First of all, you have to take into account that the US tax authorities have to make an assessment of the German company for their own tax purposes. For example, a German Einheits-GmbH & Co. KG is asked to explain what type of company it represents. To be more precise, it is also a question of distinguishing between a partnership and a corporation, in particular on the basis of its characteristics under company law. These explanations are therefore important right at the beginning, but often also cost considerable effort.

If the results of such a type comparison of the US authorities are then available and they come to an assessment that deviates from that in Germany, it follows that the same situation is also present here as when choosing the wrong taxation right of a company founded in the USA according to the check-the-box procedure. Accordingly, there can also be double taxation in the USA and Germany.

Similarly, tax law in different states can be a source of errors that you may hardly think about when you plan to start a business in the US. This is because, for example, in some states there is a kind of nexus approach to taxation. If you sell goods in California, for example, then sales tax can be omitted, even though you founded the company in a completely different state in the USA.

Equally important may also be a company or management within the USA independent of the place of establishment. Because there are states that also consider such institutions as tax relevant for their purposes. Here, too, taxes can arise in addition to those in the state where the company was founded in the USA.

Without comprehensive knowledge of the tax rights in the individual states, it can therefore happen that one unintentionally neglects the obligation to submit a tax return in individual states. What consequences this can have, we discuss in the next subsection.

In addition, there is no intergovernmental agreement within the US to avoid double taxation, as there is at international level. So you have to expect double taxation here too, although this is usually rather low.

Incidentally, the sales tax mentioned here, as well as all other taxes incurred at local or US federal level, are not taken into account when applying US taxes in Germany. Only the US federal taxes are taken into account in Germany.

There is a duty to file tax returns in the USA. You are obliged to calculate the taxes yourself. A reminder or other general request is therefore unknown there. If you now fail to submit a tax return and this is noticed by a competent authority, then you have to make up for it. The same applies to regulations concerning, for example, accounting or wage accounting.

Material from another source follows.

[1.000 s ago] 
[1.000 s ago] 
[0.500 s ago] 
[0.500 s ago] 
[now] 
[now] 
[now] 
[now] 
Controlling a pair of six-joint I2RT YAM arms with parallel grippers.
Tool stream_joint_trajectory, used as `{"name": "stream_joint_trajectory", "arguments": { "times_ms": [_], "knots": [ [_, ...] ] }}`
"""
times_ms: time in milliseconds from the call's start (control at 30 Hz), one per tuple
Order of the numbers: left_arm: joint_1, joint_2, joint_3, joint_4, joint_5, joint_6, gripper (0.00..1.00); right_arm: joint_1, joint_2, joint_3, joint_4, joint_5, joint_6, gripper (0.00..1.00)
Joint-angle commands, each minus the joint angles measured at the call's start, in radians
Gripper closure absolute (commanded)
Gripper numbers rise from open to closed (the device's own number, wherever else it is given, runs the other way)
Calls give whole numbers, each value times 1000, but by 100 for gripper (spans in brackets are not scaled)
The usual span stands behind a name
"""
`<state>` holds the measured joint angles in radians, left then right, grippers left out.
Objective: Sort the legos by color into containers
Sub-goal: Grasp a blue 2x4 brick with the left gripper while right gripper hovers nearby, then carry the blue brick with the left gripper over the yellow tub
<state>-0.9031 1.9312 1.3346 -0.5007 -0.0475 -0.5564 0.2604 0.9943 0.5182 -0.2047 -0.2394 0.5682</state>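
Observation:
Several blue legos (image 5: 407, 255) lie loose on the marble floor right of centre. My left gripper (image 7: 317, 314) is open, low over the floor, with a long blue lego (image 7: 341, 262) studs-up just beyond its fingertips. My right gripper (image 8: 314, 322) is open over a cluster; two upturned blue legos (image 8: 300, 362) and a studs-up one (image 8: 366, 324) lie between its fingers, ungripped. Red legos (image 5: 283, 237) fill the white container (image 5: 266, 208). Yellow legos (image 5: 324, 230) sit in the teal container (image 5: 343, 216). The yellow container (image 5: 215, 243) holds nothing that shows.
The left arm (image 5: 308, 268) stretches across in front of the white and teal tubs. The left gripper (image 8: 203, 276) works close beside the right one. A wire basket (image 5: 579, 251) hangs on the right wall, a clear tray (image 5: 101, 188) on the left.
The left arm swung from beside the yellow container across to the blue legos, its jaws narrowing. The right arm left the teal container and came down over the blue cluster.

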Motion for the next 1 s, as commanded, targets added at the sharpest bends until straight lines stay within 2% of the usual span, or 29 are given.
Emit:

But often this is accompanied by a fine or other penalties, which in contrast to Germany can be very sensitive. The interest also accruing on the tax amount owed, whose interest rate is based on market interest rates, unlike previously in Germany, is hardly significant.

So ignorance about tax circumstances and obligations can be a significant mistake you make when starting a taxable company in the US. The consequence of this is that you may have to hire specialist tax consultants in several states in order to meet all tax obligations. This, in turn, entails a significant cost, but it should still be lower than if you have to pay fines.

So, as you can see, there may be significant risks if you want to start a business in the US. This involves potential errors, some of which can have serious consequences. Even if this is only a selection of potential wrong decisions that can cause undesirable consequences even when setting up companies in the USA, we would like to emphasize in general that there are solutions for this as well.

The best solution, however, is to avoid such errors. Entering the US market may seem economically beneficial to many entrepreneurs, especially emerging startups. But this article should have made it clear that when starting a business in the US, there is much more to consider than just the possible profit. Therefore, before such a step, we recommend consulting a tax advisor skilled in this matter. Maybe you should also consider consulting a tax consultant in the USA. If you are then sure that the undertaking also takes into account all tax aspects, you have regulated at least one of many important points, on which success ultimately also essentially depends.